ETS-Related Gene (ERG) and Friend leukemia integration – 1 (FLI-1) Transcription Factors in the Precision Treatment of Pulmonary Arterial Hypertension and Pulmonary Fibrosis

Pulmonary arterial hypertension (PAH) is a chronic debilitating cardiopulmonary disease characterized by abnormal remodeling of peripheral lung vasculature resulting in progressive vasoconstriction. Idiopathic pulmonary fibrosis (IPF) is a chronic, progressive, and irreversible disease that is often associated with significant morbidity and poor quality of life. The prognosis of PAH and IPF is poor and currently available medications focus on relieving symptoms and slowing down progression.

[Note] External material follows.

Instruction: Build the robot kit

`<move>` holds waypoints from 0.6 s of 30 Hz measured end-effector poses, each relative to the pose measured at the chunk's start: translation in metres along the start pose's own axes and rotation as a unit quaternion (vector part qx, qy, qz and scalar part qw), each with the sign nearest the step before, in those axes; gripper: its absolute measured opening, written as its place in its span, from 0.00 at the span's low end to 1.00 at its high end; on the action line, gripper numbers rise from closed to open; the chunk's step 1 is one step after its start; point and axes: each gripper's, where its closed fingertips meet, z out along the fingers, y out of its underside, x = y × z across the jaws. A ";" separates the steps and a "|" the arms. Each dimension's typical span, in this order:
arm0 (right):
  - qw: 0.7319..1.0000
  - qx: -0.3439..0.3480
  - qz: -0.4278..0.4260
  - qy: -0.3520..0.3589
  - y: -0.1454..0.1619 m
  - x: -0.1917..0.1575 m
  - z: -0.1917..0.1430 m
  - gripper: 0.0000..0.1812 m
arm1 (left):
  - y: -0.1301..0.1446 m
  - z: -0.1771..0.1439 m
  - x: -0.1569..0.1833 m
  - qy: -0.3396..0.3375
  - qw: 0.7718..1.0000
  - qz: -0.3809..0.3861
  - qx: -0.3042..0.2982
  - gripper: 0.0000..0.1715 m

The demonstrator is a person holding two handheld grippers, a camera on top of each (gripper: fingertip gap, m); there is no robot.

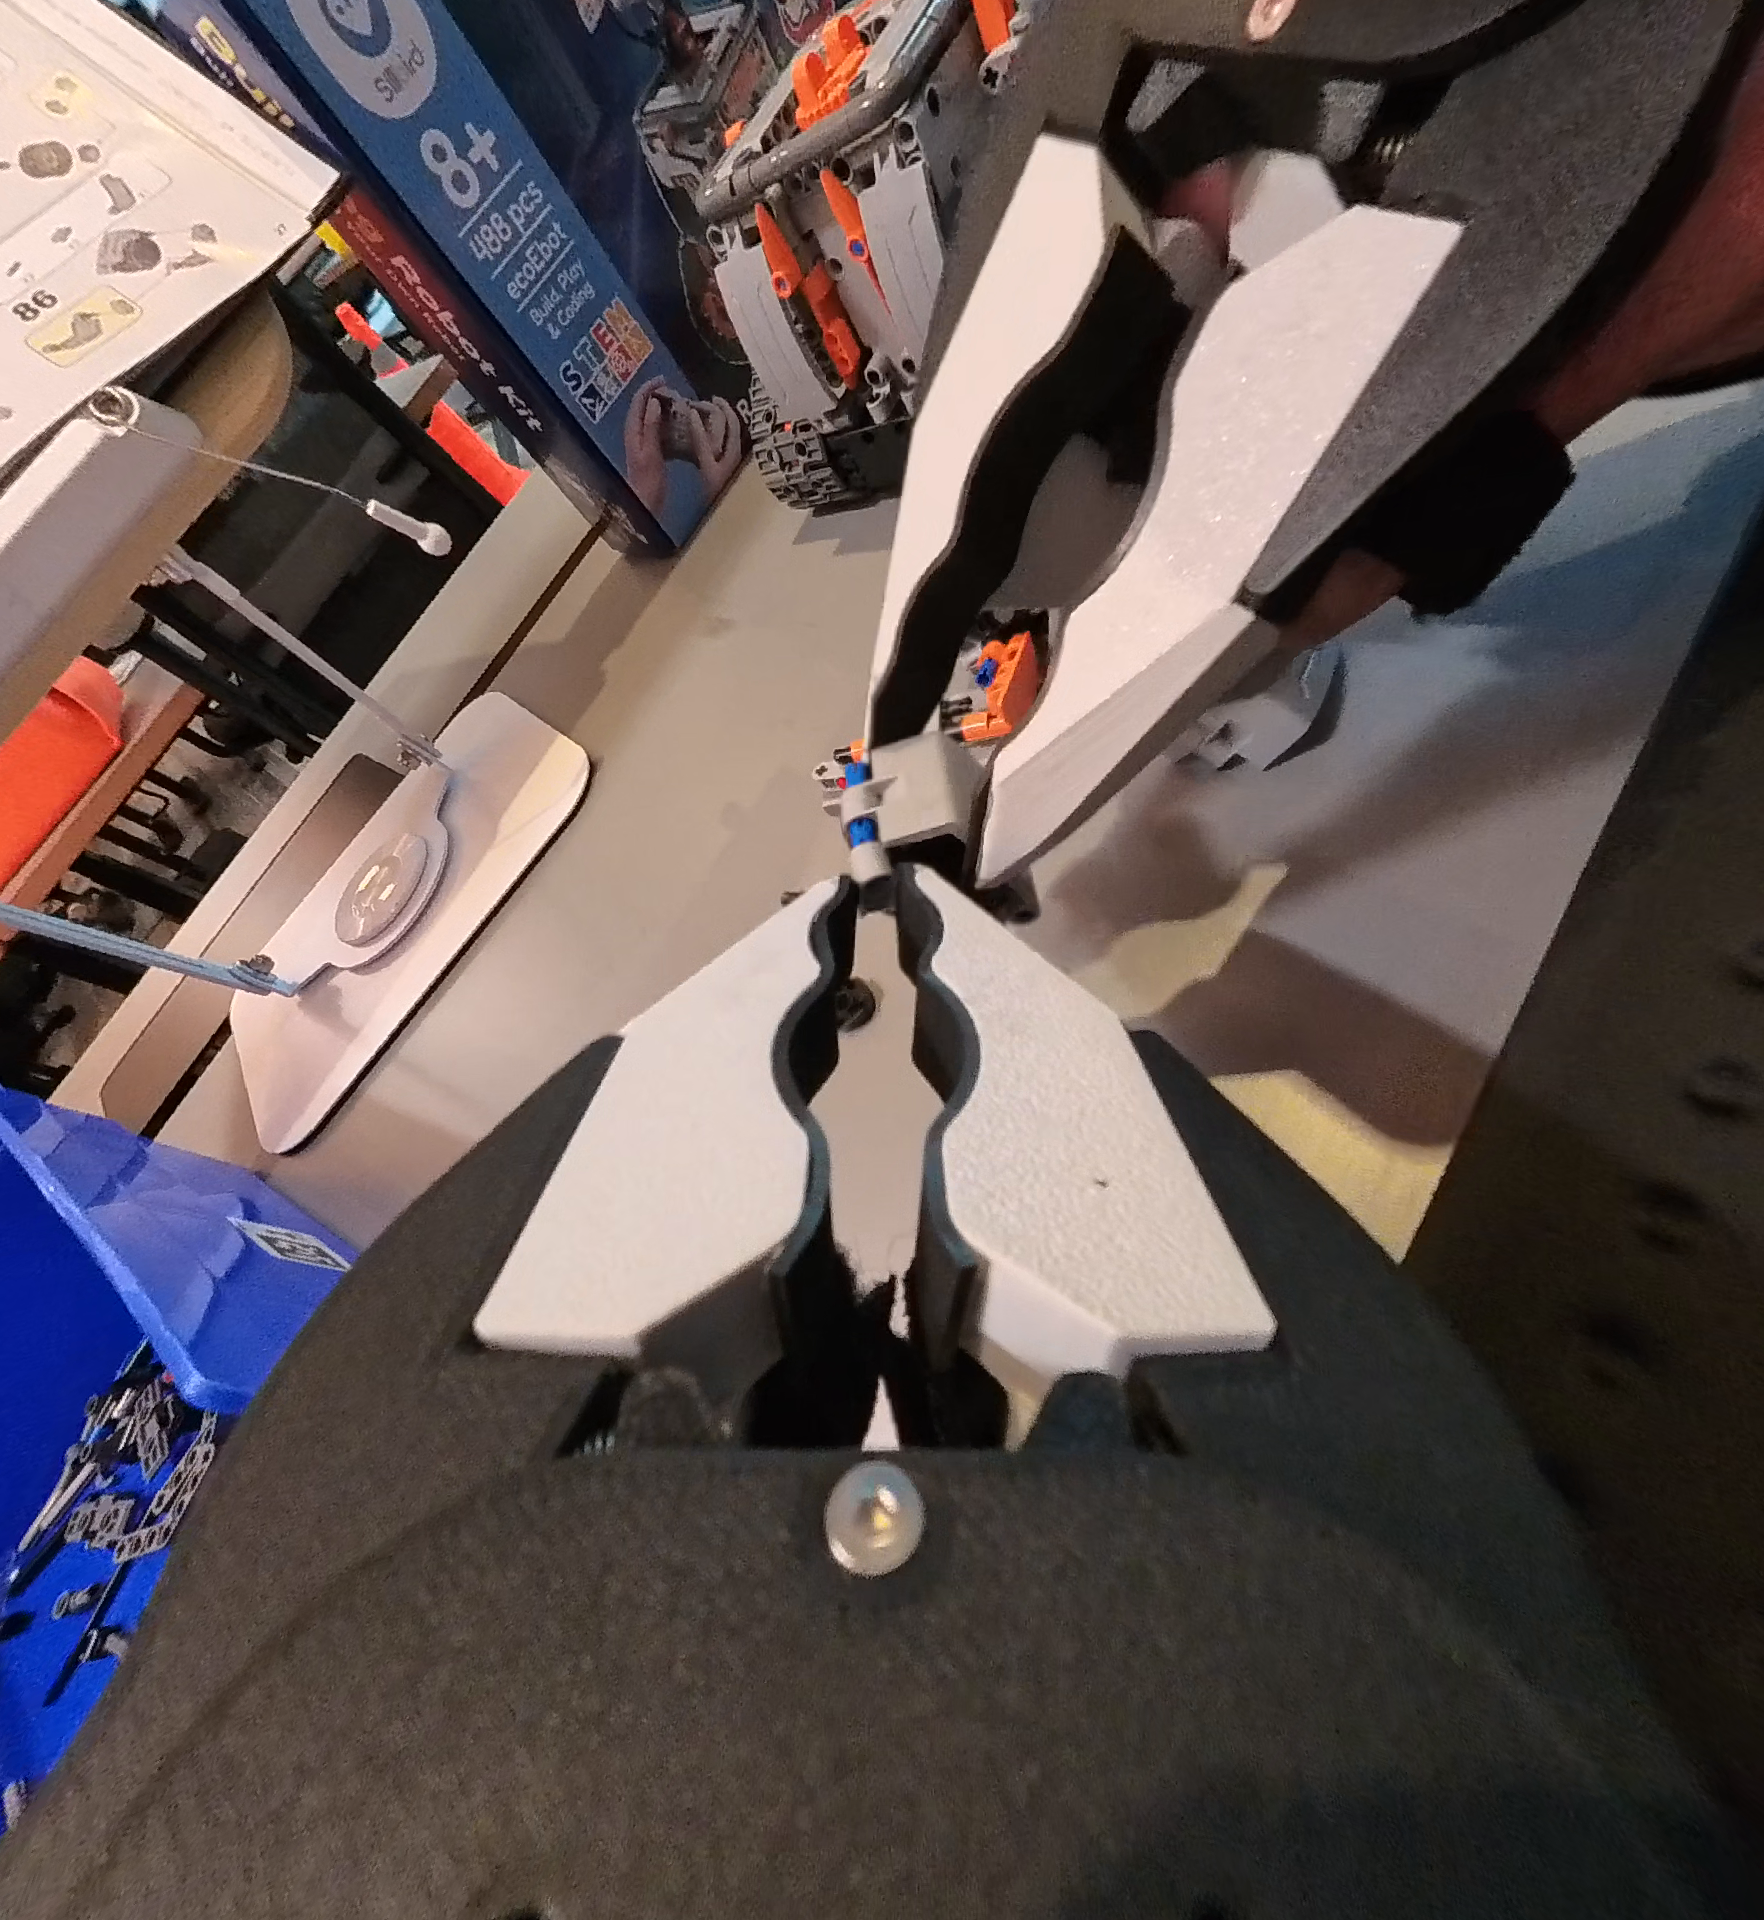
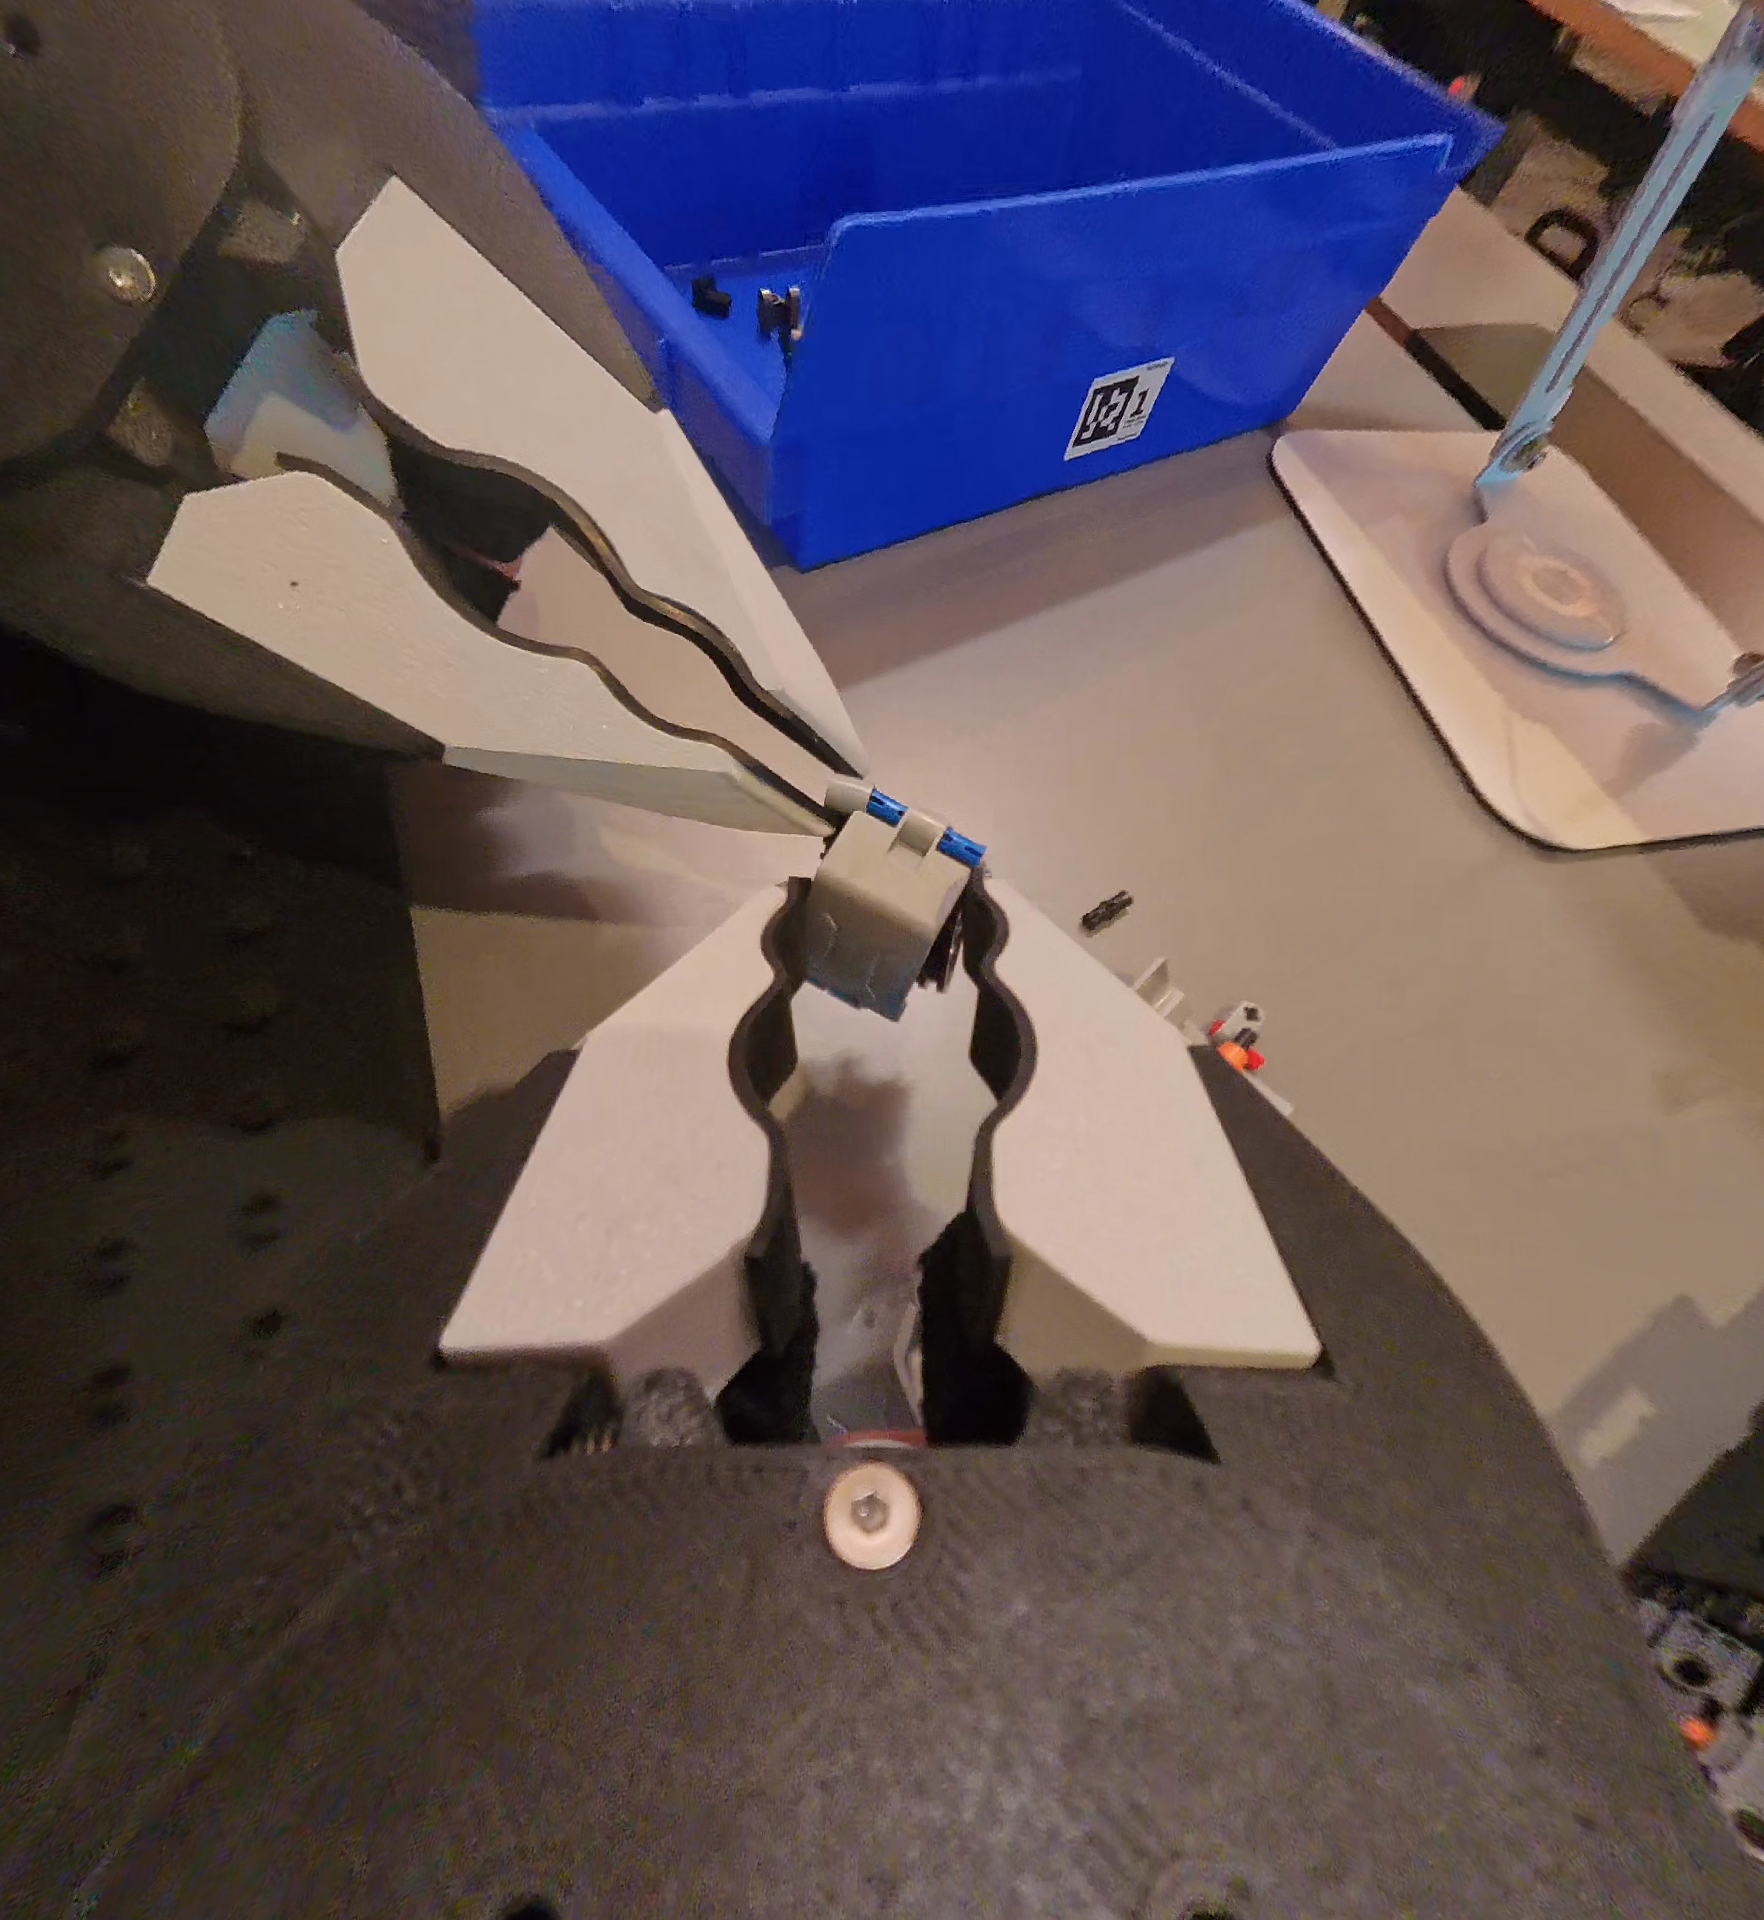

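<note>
In the left wrist view my left gripper is shut on the near end of a thin grey and blue pin piece. The far end of the pin piece meets a small grey block. My right gripper comes in from the upper right, held by a hand, and grips that block. In the right wrist view my right gripper is shut on the grey block. The left gripper comes in from the upper left, pinching the pin piece on the block's top. Both hover above the grey table.
A blue bin with a square tag stands behind; its wall and several small parts show at lower left. A white stand base lies to the right. A kit box, a grey-orange model and loose parts are nearby. The grippers are tip to tip, or close to it. The white stand base is about 30 centimeters from both grippers' fingertips. It turns up in the left wrist view as well.
</note>
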 end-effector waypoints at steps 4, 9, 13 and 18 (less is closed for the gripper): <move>0.999 -0.009 -0.041 0.015 0.001 -0.001 0.000 0.15 | 0.004 0.001 0.003 0.009 1.000 0.001 -0.008 0.02; 0.995 -0.031 -0.095 0.029 0.006 -0.001 0.001 0.15 | 0.009 0.004 0.008 0.017 1.000 0.014 -0.019 0.03; 0.994 -0.036 -0.101 0.017 0.011 -0.002 0.001 0.15 | 0.011 0.006 0.012 0.027 0.999 0.018 -0.026 0.03; 0.989 -0.048 -0.139 -0.005 0.019 -0.005 0.000 0.15 | 0.015 0.010 0.020 0.051 0.998 0.022 -0.034 0.02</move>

Hence, there is a clear necessity to develop new therapies. ETS-related genes and Friend leukemia integration–1 (FLI–1) are transcription factors involved in angiogenesis, cellular homeostasis, vascular remodeling, and the genetic regulation of inflammation, apoptosis, and fibrosis seen in PAH and IPF. Simultaneous small-interfering-RNA (siRNA) knockdown of ERG and FLI1 in human pulmonary artery endothelial cells (HPAEC) and human pulmonary microvasculature endothelial cells (HPMEC) has been associated with up-regulation of pro-inflammatory genes and interferon (IFN) pathway-related genes. Notably, the endothelium in normal lungs has also been shown to have high levels of nuclear ERG and Fli-1 compared to significantly lower levels in diseased lungs. Recently, ERG upregulation was found to promote liver homoeostasis by regulating canonical TGFβ1SMAD signaling and promoting the SMAD1 pathway while repressing SMAD3 activity. Improvement in pulmonary fibrosis through medications that suppress the TGF-β1/Smad3 pathway has also been a subject of study. In this review, we hypothesize that targeting the regulation of ERG, FLI-1 and ERG-mediation of TGF-β1/Smad3 signaling may be a promising therapeutic strategy in PAH and IPF. Keyword: Pulmonary Diseases, ETS genes, Signaling pathways, Targeted therapy, small molecules, Smad3 inhibitors, ERG/Fli-1 inducers.